TASK STATEMENT> Return every entry exactly.

MATERIAL FOR THE TASK>
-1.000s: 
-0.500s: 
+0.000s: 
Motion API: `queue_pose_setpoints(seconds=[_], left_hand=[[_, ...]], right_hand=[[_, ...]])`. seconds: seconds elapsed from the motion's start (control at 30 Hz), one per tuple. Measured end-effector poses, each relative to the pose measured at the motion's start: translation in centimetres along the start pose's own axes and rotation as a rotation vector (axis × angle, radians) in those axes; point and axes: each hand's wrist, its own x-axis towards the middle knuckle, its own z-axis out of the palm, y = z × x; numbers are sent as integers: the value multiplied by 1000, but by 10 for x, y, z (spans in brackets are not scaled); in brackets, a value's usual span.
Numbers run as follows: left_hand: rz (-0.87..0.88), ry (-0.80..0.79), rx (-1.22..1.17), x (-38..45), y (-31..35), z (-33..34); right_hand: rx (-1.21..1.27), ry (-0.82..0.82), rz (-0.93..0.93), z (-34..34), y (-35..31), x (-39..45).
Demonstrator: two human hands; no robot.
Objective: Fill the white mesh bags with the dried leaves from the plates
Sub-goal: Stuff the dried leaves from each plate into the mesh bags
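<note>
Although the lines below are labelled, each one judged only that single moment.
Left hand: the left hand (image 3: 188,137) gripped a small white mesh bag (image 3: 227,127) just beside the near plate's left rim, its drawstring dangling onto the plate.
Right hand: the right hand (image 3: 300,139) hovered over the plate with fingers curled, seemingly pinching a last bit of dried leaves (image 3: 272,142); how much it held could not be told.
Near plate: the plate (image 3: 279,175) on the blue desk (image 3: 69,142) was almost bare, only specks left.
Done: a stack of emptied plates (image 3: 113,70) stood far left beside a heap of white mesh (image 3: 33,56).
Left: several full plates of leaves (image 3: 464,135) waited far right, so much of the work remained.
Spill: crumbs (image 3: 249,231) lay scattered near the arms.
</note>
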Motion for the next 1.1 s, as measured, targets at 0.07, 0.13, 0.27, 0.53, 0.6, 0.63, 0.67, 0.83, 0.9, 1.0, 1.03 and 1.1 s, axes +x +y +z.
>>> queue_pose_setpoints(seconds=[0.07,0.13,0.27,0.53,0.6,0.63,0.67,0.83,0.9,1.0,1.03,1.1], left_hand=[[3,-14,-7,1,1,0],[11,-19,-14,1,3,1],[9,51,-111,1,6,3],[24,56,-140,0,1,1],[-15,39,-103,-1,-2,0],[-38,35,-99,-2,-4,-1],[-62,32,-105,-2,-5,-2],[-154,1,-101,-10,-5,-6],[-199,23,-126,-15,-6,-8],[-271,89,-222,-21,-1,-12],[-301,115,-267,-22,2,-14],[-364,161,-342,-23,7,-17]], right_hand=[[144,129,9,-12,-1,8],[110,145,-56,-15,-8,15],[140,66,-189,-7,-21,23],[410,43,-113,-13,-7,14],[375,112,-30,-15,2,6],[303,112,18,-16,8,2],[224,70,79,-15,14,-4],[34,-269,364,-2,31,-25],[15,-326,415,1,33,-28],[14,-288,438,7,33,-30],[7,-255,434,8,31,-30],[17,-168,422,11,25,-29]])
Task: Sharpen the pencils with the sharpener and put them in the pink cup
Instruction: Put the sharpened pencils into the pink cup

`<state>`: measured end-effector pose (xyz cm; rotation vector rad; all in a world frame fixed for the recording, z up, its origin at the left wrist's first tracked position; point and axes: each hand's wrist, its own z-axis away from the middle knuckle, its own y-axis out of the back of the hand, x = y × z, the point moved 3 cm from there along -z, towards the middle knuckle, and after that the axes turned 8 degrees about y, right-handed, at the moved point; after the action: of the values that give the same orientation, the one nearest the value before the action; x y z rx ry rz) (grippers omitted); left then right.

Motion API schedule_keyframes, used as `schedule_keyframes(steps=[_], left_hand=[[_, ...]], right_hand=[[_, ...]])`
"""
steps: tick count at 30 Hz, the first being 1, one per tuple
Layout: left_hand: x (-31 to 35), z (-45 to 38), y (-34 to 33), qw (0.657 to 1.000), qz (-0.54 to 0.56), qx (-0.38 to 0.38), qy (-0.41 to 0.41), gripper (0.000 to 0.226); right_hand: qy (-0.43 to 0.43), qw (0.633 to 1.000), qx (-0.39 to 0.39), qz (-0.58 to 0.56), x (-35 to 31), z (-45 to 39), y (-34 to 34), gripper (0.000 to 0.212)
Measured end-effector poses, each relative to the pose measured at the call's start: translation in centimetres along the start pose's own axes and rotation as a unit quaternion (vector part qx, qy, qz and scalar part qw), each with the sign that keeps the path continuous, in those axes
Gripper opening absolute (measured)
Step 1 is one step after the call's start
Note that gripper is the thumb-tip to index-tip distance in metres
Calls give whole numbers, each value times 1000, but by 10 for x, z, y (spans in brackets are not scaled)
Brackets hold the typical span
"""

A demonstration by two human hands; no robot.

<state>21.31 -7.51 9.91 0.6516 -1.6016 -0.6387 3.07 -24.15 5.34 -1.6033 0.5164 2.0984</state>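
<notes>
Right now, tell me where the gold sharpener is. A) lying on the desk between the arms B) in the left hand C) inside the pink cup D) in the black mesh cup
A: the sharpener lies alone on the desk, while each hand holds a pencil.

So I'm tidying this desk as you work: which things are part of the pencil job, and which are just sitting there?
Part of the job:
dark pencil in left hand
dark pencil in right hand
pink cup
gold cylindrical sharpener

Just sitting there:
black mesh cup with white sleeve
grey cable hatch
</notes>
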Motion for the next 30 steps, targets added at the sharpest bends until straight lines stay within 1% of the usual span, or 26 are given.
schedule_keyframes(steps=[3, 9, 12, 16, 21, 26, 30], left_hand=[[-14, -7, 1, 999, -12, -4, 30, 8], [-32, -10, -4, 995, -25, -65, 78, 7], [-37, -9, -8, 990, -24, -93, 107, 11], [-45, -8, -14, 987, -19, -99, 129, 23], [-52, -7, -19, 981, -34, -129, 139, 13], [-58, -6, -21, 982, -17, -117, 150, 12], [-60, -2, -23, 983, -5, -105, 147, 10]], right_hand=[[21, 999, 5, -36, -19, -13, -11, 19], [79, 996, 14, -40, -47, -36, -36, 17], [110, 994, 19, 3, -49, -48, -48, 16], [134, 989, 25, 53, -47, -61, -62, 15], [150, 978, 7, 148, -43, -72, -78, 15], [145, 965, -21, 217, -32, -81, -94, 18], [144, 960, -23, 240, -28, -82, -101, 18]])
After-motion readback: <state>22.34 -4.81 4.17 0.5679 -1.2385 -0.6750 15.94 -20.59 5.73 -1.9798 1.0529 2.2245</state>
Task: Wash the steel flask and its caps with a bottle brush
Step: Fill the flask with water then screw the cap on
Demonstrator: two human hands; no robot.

RESPONSE BELOW>
-1.000s: 
-0.500s: 
+0.000s: 
Motion API: `queue_pose_setpoints(seconds=[_], left_hand=[[_, ...]], right_hand=[[_, ...]])`. seconds: seconds elapsed from the motion's start (control at 30 Hz), one per tuple. Measured end-effector poses, each relative to the pose measured at the motion's start: translation in centimetres along the start pose's own axes and rotation as a rotation vector (axis × angle, radians) in those axes; point and axes: each hand's wrist, its own x-axis towards the middle knuckle, its own z-axis out of the palm, y = z × x; numbers are sent as integers: the value multiplied by 1000, but by 10 for x, y, z (spans in brackets are not scaled); in brackets, a value's usual span.
Numbers run as follows: left_hand: rz (-0.87..0.88), ry (-0.80..0.79), rx (-1.22..1.17), x (-38..45), y (-31..35), z (-33..34); right_hand: rx (-1.21..1.27), ry (-0.82..0.82), rz (-0.93..0.93), z (-34..34), y (-35..31), x (-39..45).
Demonstrator: two human hands; no robot.
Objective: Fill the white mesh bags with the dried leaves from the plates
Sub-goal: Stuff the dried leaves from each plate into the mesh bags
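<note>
Although the lines below are labelled, each one judged only that single moment.
Left hand: the left hand (image 3: 188,137) gripped a small white mesh bag (image 3: 227,127) just beside the near plate's left rim, its drawstring dangling onto the plate.
Right hand: the right hand (image 3: 300,139) hovered over the plate with fingers curled, seemingly pinching a last bit of dried leaves (image 3: 272,142); how much it held could not be told.
Near plate: the plate (image 3: 279,175) on the blue desk (image 3: 69,142) was almost bare, only specks left.
Done: a stack of emptied plates (image 3: 113,70) stood far left beside a heap of white mesh (image 3: 33,56).
Left: several full plates of leaves (image 3: 464,135) waited far right, so much of the work remained.
Spill: crumbs (image 3: 249,231) lay scattered near the arms.
</note>
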Motion for the next 1.1 s, as measured, targets at 0.07, 0.13, 0.27, 0.53, 0.6, 0.63, 0.67, 0.83, 0.9, 1.0, 1.03 and 1.1 s, axes +x +y +z.
>>> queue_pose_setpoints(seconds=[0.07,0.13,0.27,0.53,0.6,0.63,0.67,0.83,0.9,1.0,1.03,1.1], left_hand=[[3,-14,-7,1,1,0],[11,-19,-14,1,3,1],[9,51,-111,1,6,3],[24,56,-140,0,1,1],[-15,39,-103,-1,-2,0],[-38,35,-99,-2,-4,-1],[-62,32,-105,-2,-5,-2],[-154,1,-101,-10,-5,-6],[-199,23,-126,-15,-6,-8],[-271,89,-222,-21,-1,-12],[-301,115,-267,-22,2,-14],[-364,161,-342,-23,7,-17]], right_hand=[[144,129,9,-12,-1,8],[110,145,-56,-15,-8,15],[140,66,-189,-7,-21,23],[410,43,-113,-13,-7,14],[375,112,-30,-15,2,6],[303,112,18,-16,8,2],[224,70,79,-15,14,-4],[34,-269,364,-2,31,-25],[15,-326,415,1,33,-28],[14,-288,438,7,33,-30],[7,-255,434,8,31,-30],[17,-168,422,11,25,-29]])
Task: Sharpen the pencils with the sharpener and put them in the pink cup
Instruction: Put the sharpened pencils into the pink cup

`<state>`: measured end-effector pose (xyz cm; rotation vector rad; all in a world frame fixed for the recording, z up, its origin at the left wrist's first tracked position; point and axes: each hand's wrist, its own z-axis away from the middle knuckle, its own y-axis out of the back of the hand, x = y × z, the point moved 3 cm from there along -z, towards the middle knuckle, and after that the axes turned 8 degrees about y, right-handed, at the moved point; after the action: of the values that give the same orientation, the one nearest the value before the action; x y z rx ry rz) (grippers omitted); left then right.

Motion API schedule_keyframes, used as `schedule_keyframes(steps=[_], left_hand=[[_, ...]], right_hand=[[_, ...]])`
"""
steps: tick count at 30 Hz, the first being 1, one per tuple
Layout: left_hand: x (-31 to 35), z (-45 to 38), y (-34 to 33), qw (0.657 to 1.000), qz (-0.54 to 0.56), qx (-0.38 to 0.38), qy (-0.41 to 0.41), gripper (0.000 to 0.226); right_hand: qy (-0.43 to 0.43), qw (0.633 to 1.000), qx (-0.39 to 0.39), qz (-0.58 to 0.56), x (-35 to 31), z (-45 to 39), y (-34 to 34), gripper (0.000 to 0.212)
Measured end-effector poses, each relative to the pose measured at the call's start: translation in centimetres along the start pose's own axes and rotation as a unit quaternion (vector part qx, qy, qz and scalar part qw), each with the sign that keeps the path continuous, in those axes
Gripper opening absolute (measured)
Step 1 is one step after the call's start
Note that gripper is the thumb-tip to index-tip distance in metres
Calls give whole numbers, each value times 1000, but by 10 for x, z, y (spans in brackets are not scaled)
Brackets hold the typical span
"""

A demonstration by two human hands; no robot.

<state>21.31 -7.51 9.91 0.6516 -1.6016 -0.6387 3.07 -24.15 5.34 -1.6033 0.5164 2.0984</state>
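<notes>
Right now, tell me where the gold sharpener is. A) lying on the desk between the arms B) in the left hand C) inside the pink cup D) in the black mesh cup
A: the sharpener lies alone on the desk, while each hand holds a pencil.

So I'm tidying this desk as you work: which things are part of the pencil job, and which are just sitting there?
Part of the job:
dark pencil in left hand
dark pencil in right hand
pink cup
gold cylindrical sharpener

Just sitting there:
black mesh cup with white sleeve
grey cable hatch
</notes>
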Motion for the next 30 steps, targets added at the sharpest bends until straight lines stay within 1% of the usual span, or 26 are given.
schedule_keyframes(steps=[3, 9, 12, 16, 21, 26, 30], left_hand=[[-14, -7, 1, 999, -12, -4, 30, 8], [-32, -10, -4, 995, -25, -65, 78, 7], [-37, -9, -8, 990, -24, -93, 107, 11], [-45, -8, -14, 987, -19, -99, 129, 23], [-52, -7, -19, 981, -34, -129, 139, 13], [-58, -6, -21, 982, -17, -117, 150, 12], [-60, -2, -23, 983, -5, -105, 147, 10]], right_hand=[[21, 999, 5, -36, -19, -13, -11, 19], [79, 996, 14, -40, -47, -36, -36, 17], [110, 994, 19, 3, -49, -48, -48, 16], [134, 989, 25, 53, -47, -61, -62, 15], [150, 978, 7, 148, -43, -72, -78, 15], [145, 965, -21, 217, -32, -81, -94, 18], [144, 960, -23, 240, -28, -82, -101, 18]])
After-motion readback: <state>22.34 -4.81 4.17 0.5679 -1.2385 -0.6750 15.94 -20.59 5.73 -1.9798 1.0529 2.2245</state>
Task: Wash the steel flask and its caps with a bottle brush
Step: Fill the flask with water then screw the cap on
Demonstrator: two human hands; no robot.

The exercise requires no further answer.